Phil Rampulla ’97 Had Fun With Fortnite
As head of brand for Epic Games, Rampulla was instrumental in many of the video game’s most viral moments.
Phil Rampulla ’97, the former head of brand at Epic Games, had one of the biggest moments of his career at a time when many people’s lives had ground to a halt. It was April 2020, just over a month into the COVID-19 pandemic. Rampulla was working primarily on Fortnite, a free-to-play, internet-based, downloadable video game in which groups of up to 100 players descend onto an island and fight until only one player or team remains.
By that time, Fortnite had become wildly popular, with more than 250 million total users. Many of them were suddenly spending a lot of time at home (and online). Rampulla and his team had engineered an in-game concert by the electronic music artist Marshmello in 2019, so when the music festival Coachella was cancelled due to the pandemic, they were able to move quickly to produce a virtual concert with one of the scheduled headliners, rapper Travis Scott.

“It was something that brought a lot of people together under really not great circumstances,” says Rampulla, with 12 to 13 million players watching live from inside the game as Scott performed virtually all over the island — first as a giant, then as a cyborg, then underwater. “[Millions of people] watching a thing that you were a part of crafting is a really once-in-a-lifetime experience. It was really about the fact that we shipped out seven to 10 minutes of joy to people who were in a very un-joyous world.”
Rampulla, who entered Muhlenberg as a pre-med natural science major, never expected to be crafting anything as a career. His father was a doctor, and that shaped Rampulla’s perception of what it meant to work for a living. “I’d never really thought of creative or art as a profession,” he says. “It was always just a hobby and my passion, but I never thought I would actually have a successful job in a creative field.”

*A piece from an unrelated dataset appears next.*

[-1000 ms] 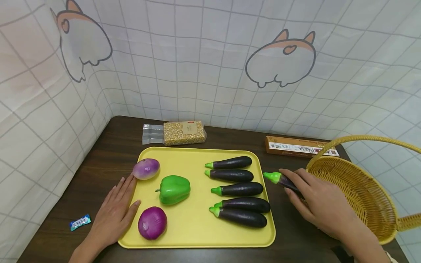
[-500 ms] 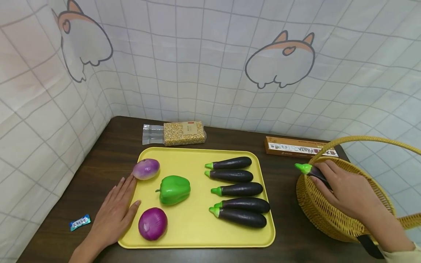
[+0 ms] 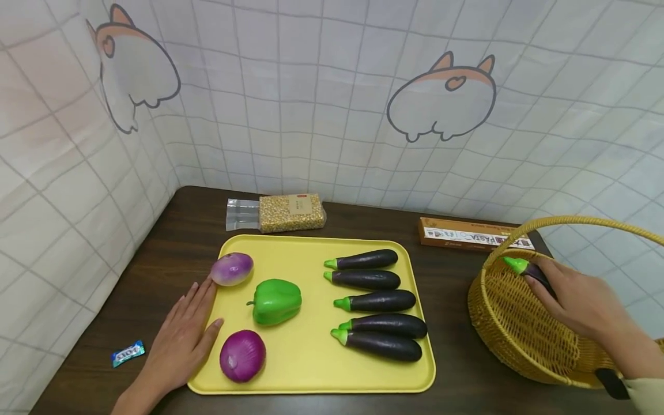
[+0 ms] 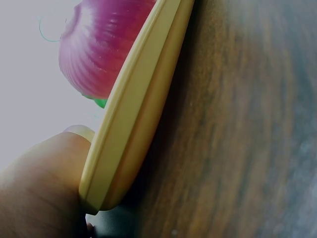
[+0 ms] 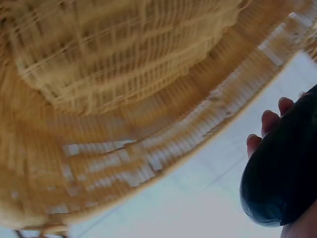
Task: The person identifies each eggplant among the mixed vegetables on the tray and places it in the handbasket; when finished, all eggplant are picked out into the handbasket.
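Observation:
My right hand [image 3: 583, 302] grips an eggplant [image 3: 539, 278] with a bright green stem end, over the wicker basket [image 3: 479, 311]. In the right wrist view the dark eggplant [image 5: 282, 168] fills the right side, with fingertips behind it. My left hand [image 3: 181, 334] rests with straight fingers along the left edge of the yellow tray [image 3: 311, 369], its fingertips by a pale purple vegetable [image 3: 232, 269]. A green bell pepper [image 3: 276, 301] and a purple onion [image 3: 242, 355] lie on the tray's left half. Several eggplants [image 3: 381, 300] lie in a column on its right.
Behind the tray lies a clear bag of yellow kernels [image 3: 290, 212]. A pasta box [image 3: 474, 233] lies at the back right, near the basket's arched handle [image 3: 586, 220]. On the dark table's left side is a small blue wrapped candy [image 3: 128, 353]. Gridded white cloth encloses the back and sides.
My right hand has carried the eggplant rightward, from beside the tray to over the basket. The left hand and the things on the tray have stayed in place.

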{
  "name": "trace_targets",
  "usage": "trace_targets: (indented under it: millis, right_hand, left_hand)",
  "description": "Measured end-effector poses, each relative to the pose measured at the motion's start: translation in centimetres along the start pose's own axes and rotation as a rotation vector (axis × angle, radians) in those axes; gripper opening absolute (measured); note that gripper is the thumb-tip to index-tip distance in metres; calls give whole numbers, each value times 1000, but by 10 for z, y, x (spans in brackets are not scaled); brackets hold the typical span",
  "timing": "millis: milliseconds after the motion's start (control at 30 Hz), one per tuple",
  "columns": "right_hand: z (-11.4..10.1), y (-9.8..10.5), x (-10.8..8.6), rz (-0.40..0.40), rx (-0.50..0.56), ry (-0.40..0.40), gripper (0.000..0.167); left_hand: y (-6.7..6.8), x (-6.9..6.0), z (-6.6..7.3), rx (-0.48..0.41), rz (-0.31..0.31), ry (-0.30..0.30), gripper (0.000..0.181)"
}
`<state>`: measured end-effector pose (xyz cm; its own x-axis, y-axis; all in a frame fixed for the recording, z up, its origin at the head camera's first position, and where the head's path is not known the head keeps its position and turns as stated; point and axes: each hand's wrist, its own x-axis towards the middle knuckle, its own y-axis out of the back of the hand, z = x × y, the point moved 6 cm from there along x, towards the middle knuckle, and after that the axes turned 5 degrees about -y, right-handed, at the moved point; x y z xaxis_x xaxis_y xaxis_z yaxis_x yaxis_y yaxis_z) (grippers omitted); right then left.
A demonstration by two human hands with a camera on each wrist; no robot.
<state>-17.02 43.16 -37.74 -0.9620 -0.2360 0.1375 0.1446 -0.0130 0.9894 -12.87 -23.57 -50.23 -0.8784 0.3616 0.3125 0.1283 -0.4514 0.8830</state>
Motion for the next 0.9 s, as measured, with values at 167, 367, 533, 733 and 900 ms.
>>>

College helped shift that perception. He attended a career seminar as a sophomore and heard from an alum who was a medical illustrator — a path that would combine his love for art and science. He dropped the pre-med designation, added an art minor, and after graduation, began a master’s program in medical illustration at the University of Illinois at Chicago. There, he learned to use Adobe Photoshop and to create 3D models and animations. After completing the program, he interned with a full-time medical illustrator — and hated it.
“I’d never really thought of creative or art as a profession. It was always just a hobby and my passion, but I never thought I would actually have a successful job in a creative field.”
“I was insanely bored,” he says. “I kind of panicked, like, ‘What am I going to do with my life? Because I don’t want to just sit here and draw spleens every day.’”
Luckily, the internet was blossoming, and companies needed people familiar with Photoshop and 3D modeling and animation to create content for websites and online advertisers. Rampulla worked for several design agencies before he and a partner launched their own, Material Group, in Chicago in 2009. They were doing things like designing mobile apps for Starbucks that animated their popular holiday cups in an era when smartphones were the exception and not the rule. After three years, a larger agency acquired the company, and Rampulla stayed on for a year before leaving to do independent consulting.
Listen to a more extensive interview on the alumni podcast 2400 Chew.
During that time, Rampulla saw a creative director opening at Epic. He flew to its Cary, North Carolina, headquarters for an interview and felt the same sense of home he had when he visited Muhlenberg. And the modern video game medium — in which the world can be constantly changing, players can be connected virtually, and the game doesn’t need to have a specific endpoint — felt ripe with possibility for his creative mind.

Rampulla started at Epic in April 2015, about halfway through the development process for the first iteration of Fortnite. By the end of 2017, Fortnite had taken over many of his working hours. In his role, he would collaborate with colleagues to envision where to take the storyline of the game next. He and his colleagues were behind the “black hole” that appeared to replace the game in 2019, causing gamers to freak out and crash both Reddit and game-streaming service Twitch as they looked for answers. (Later, it became clear that the black hole marked the transition between the first and second chapters of the game.) Rampulla also oversaw in-game events like the aforementioned concerts as well as brand partnerships. For example, he worked on partnerships with the Netflix show “Stranger Things,” the “John Wick” series of movies, and the NFL over the course of his time at Epic.
After an intense decade with Epic — most of which was all Fortnite, all the time — Rampulla retired from his role last July. “Getting so much exposure to different genres of creative entertainment was really helpful for me. Each thing built on itself, which led me to eventually land here,” he says. “What I’m trying to find is that perfect trifecta of things that I’m really passionate about and good at, things that the world needs, and giving back. My purpose now is to find the next purpose.”